» TASK REQUIREMENTS: Your output should be the lines from the start of the data through the line containing "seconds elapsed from", exactly and nothing more.

» PROVIDED MATERIAL:

····················

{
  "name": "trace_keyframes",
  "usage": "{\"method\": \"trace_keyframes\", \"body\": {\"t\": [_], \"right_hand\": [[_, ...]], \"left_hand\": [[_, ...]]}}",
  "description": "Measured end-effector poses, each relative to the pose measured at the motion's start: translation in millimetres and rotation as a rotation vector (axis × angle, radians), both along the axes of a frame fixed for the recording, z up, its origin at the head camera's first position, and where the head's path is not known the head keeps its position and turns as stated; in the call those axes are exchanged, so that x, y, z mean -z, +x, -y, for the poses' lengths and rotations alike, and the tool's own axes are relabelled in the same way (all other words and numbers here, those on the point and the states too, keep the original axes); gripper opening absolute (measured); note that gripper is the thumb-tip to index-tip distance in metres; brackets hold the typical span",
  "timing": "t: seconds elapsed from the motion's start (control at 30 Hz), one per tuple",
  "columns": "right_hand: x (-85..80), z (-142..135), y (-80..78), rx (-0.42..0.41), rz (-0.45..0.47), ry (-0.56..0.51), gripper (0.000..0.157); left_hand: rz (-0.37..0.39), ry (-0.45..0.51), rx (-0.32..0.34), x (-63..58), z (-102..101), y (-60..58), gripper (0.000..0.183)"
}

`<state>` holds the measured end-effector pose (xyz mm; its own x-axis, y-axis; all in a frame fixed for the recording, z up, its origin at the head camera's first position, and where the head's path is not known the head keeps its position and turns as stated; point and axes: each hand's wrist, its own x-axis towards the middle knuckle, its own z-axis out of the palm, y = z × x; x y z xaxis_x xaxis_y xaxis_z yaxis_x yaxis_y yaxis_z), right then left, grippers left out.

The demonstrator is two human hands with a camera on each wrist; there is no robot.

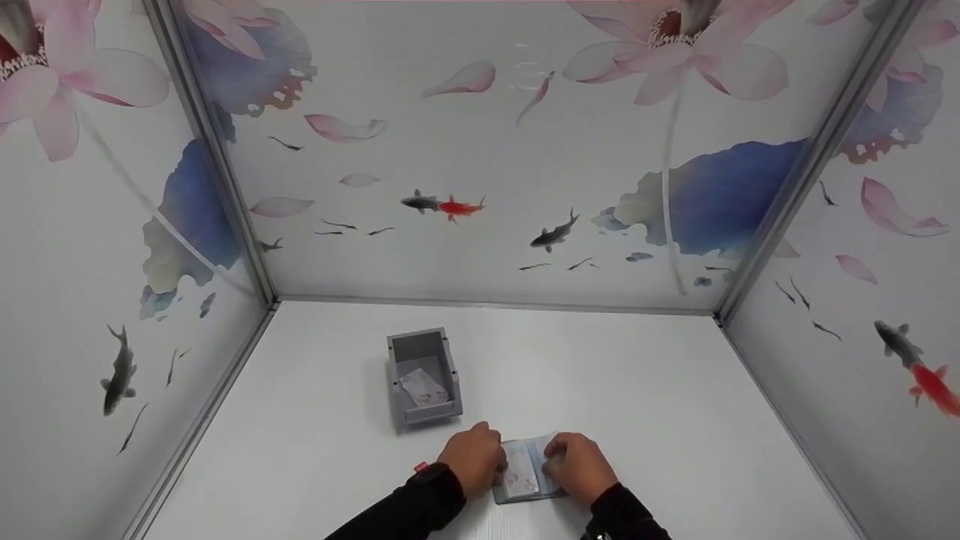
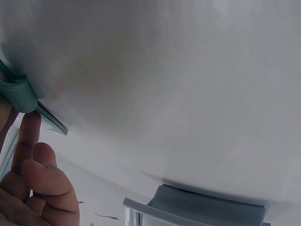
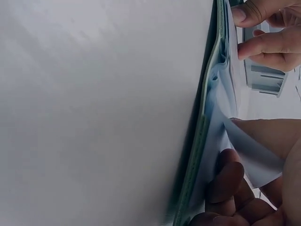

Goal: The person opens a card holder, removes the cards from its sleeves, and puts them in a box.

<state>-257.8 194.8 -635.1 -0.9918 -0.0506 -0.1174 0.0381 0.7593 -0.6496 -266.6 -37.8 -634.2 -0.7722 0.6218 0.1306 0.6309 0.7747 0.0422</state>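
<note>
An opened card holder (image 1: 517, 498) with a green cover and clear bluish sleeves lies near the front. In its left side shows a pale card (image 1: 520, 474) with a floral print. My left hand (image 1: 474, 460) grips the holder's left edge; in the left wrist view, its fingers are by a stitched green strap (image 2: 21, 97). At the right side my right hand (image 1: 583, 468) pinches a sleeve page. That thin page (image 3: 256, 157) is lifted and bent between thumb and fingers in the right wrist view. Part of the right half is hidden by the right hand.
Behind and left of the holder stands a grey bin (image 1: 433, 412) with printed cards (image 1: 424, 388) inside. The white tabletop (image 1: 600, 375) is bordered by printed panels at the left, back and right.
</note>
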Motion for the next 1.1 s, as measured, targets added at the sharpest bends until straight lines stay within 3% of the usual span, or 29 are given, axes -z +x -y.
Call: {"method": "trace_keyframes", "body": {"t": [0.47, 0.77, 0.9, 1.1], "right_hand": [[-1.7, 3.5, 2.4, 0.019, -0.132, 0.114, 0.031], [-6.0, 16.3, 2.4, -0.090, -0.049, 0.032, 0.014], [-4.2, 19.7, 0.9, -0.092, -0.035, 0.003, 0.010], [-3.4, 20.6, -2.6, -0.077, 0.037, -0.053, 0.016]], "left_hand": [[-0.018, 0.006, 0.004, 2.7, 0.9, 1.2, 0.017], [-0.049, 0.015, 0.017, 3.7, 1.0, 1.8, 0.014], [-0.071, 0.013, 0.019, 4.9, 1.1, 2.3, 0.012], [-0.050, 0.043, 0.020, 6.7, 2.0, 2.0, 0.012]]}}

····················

» ANSWER TO THIS EXERCISE:
{
  "name": "trace_keyframes",
  "usage": "{\"method\": \"trace_keyframes\", \"body\": {\"t\": [_], \"right_hand\": [[_, ...]], \"left_hand\": [[_, ...]]}}",
  "description": "Measured end-effector poses, each relative to the pose measured at the motion's start: translation in millimetres and rotation as a rotation vector (axis × angle, radians), both along the axes of a frame fixed for the recording, z up, its origin at the head camera's first position, and where the head's path is not known the head keeps its position and turns as stated; in the call those axes are exchanged, so that x, y, z mean -z, +x, -y, for the poses' lengths and rotations alike, and the tool's own axes are relabelled in the same way (all other words and numbers here, those on the point and the states too, keep the original axes); gripper opening absolute (measured); note that gripper is the thumb-tip to index-tip distance in metres; brackets hold the typical span",
  "timing": "t: seconds elapsed from the motion's start (control at 30 Hz), one per tuple",

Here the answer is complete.